Getting your base to show up to rallies, canvassing shifts, or the polls is where campaigns are won or lost. Text marketing is one of the most proven tools for driving that action.
A study by the Yale Institution for Social and Policy Studies found that personalized messages are more effective in mobilizing voters among targeted groups; a margin that can decide races at every level. Two-way conversational texting takes this even further, enabling personalized conversations with supporters at scale, which drives deeper engagement than any one-way broadcast ever could.

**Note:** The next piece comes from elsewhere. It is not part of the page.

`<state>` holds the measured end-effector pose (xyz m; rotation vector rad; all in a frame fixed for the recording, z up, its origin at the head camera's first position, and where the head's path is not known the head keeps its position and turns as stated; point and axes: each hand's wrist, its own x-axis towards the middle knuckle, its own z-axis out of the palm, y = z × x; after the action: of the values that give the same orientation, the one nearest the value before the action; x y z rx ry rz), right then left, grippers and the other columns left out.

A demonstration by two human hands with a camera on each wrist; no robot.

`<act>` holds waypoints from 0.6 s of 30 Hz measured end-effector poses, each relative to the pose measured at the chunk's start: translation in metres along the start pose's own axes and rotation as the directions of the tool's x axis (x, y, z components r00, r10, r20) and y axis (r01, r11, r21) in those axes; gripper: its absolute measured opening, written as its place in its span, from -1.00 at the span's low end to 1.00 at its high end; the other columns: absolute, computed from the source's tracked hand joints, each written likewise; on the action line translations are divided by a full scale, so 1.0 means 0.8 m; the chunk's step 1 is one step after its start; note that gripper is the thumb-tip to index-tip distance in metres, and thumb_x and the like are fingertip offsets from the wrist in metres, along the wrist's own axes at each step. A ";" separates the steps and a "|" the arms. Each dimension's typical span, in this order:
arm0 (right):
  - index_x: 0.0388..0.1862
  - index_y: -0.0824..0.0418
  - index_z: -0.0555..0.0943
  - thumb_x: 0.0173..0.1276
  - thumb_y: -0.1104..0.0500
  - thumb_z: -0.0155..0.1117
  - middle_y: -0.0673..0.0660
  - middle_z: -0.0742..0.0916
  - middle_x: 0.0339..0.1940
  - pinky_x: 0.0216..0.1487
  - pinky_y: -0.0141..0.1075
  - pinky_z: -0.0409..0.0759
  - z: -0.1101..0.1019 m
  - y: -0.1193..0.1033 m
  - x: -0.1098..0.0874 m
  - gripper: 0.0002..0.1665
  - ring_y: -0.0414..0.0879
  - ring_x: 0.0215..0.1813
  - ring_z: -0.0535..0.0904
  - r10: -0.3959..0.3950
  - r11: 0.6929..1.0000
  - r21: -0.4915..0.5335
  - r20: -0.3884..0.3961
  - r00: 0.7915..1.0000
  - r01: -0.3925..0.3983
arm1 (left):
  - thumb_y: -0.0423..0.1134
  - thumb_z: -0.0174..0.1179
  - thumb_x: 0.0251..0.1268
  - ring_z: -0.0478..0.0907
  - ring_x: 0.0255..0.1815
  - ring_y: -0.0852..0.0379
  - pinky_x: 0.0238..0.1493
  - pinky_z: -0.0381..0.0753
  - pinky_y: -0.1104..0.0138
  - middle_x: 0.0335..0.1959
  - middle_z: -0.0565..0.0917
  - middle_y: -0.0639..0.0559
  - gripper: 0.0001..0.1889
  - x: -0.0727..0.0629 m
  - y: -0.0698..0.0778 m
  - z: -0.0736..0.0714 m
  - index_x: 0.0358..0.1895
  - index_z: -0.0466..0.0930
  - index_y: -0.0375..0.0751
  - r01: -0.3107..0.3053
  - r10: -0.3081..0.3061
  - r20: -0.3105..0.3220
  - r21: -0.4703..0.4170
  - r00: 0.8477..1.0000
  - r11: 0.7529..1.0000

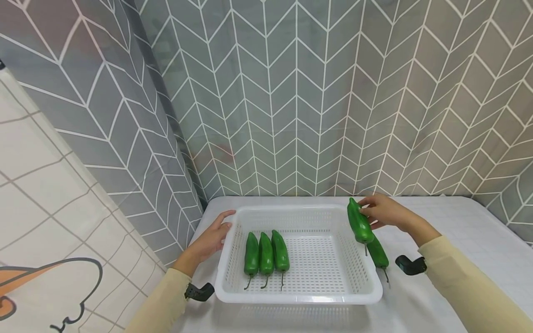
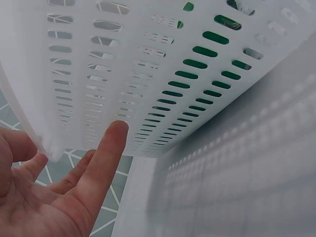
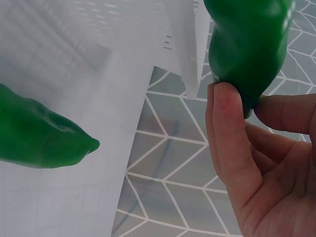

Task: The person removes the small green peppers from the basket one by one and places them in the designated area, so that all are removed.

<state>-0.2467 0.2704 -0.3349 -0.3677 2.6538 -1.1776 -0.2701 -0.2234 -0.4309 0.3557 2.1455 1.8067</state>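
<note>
Your right hand [image 1: 384, 213] pinched one green pepper [image 1: 359, 225] by its tip, raised near the right rim of the basket [image 1: 300, 299], stem downward, perhaps to match the three peppers [image 1: 266, 254] inside. Your left hand [image 1: 209, 241], fingers rather straight, touched the opposite side, probably for steadying.

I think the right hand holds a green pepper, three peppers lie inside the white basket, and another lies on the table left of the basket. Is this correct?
The side is wrong: the head view shows that other pepper on the table right of the white basket. The rest is right.
</note>
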 end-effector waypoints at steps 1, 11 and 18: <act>0.31 0.70 0.31 0.59 0.30 0.04 0.33 0.68 -0.12 -0.19 -0.10 0.74 0.000 0.001 0.000 -0.48 0.00 -0.20 0.70 0.002 1.000 -0.004 -0.003 1.000 -0.002 | -0.19 -0.31 0.75 0.48 0.32 -0.16 0.06 0.64 0.01 0.43 0.34 -0.29 -0.51 0.000 0.000 0.000 0.61 -0.04 0.08 0.000 0.000 0.001 0.002 1.000 1.000; 0.32 0.70 0.31 0.57 0.31 0.05 0.34 0.68 -0.11 -0.16 -0.07 0.74 -0.002 0.007 -0.007 -0.47 0.04 -0.17 0.71 0.016 1.000 0.008 -0.002 1.000 -0.016 | -0.16 -0.29 0.74 0.47 0.32 -0.17 0.07 0.64 0.01 0.43 0.35 -0.29 -0.51 -0.002 0.000 0.000 0.61 -0.04 0.09 -0.003 0.002 0.003 0.007 1.000 1.000; 0.32 0.71 0.29 0.57 0.30 0.05 0.36 0.68 -0.09 -0.16 -0.06 0.74 -0.005 0.008 -0.009 -0.46 0.05 -0.16 0.72 0.033 0.999 0.008 0.002 0.999 -0.033 | -0.13 -0.25 0.74 0.48 0.32 -0.16 0.07 0.64 0.01 0.43 0.36 -0.26 -0.51 -0.002 0.000 0.000 0.60 -0.02 0.11 0.002 -0.002 -0.004 0.007 1.000 1.000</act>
<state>-0.2417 0.2797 -0.3362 -0.3226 2.6420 -1.1774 -0.2690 -0.2240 -0.4307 0.3525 2.1545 1.8004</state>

Voter contact only works if voters actually receive your message. With 98% of Americans owning a cell phone (Pew Research, 2025) and the average person checking their phone nearly 200 times per day (Reviews.org), text is the most direct line into a voter's daily life.
Modern texting platforms allow campaigns to segment their lists and deliver tailored messages (e.g. one message for first-time voters, another for lapsed donors, another for undecided independents). That kind of targeted outreach used to require enormous resources. Today it's built into modern tools.
Campaign fundraising runs on urgency and nothing capitalizes on urgency like a text. When a news cycle breaks, a donation match window opens, or a filing deadline looms, a text message to your donor list can turn a moment into a money bomb within hours.
The data backs this up: campaigns using SMS fundraising see conversion rates of 5-10%, compared to just 1-3% for email fundraising. According to Mobile Cause, mobile-driven donation pages also see significantly higher completion rates than desktop-accessed pages, meaning the voter who taps your link is far more likely to follow through.
In a campaign cycle, time is your scarcest resource. Digital marketing, and text marketing in particular, is built for speed. When an opponent makes a damaging claim, you respond to supporters before the evening news covers it. When you secure an endorsement, you amplify it immediately. When you need a volunteer surge, you mobilize your list in minutes.
That speed isn't just convenience. It's a competitive edge that compounds over the course of a campaign.
For campaigns still on the fence, the concerns usually come down to a few common worries:
"Voters will find it invasive." Only people who have opted in to your list receive your texts. These are your supporters, people who want to hear from you. Done respectfully, text outreach feels personal, not intrusive.
"We don't have the technical expertise." Modern text marketing platforms are designed to be user-friendly. You don't need a tech team, you need a message and a list.
"It feels impersonal." A door knock from a stranger can feel impersonal. Texting someone who wants to hear from you may be less so. What makes any outreach personal is the message itself: the authenticity, the relevance, and the respect for the voter on the other end.
"We have a limited budget." Digital marketing is often more affordable than traditional methods, not less. The cost per contact of a text message campaign is a fraction of what you'd spend on a mailer, the engagement rate is dramatically higher, and results are way easier to track than traditional channels.
The voters are on their phones. The money is in the text. The action is in the urgency. Campaigns that treat digital, and text marketing specifically, as an afterthought are handing their opponents an advantage.
You don't need a large tech team or a massive budget to get started. You need a list, a message, and the willingness to show up where your voters already are.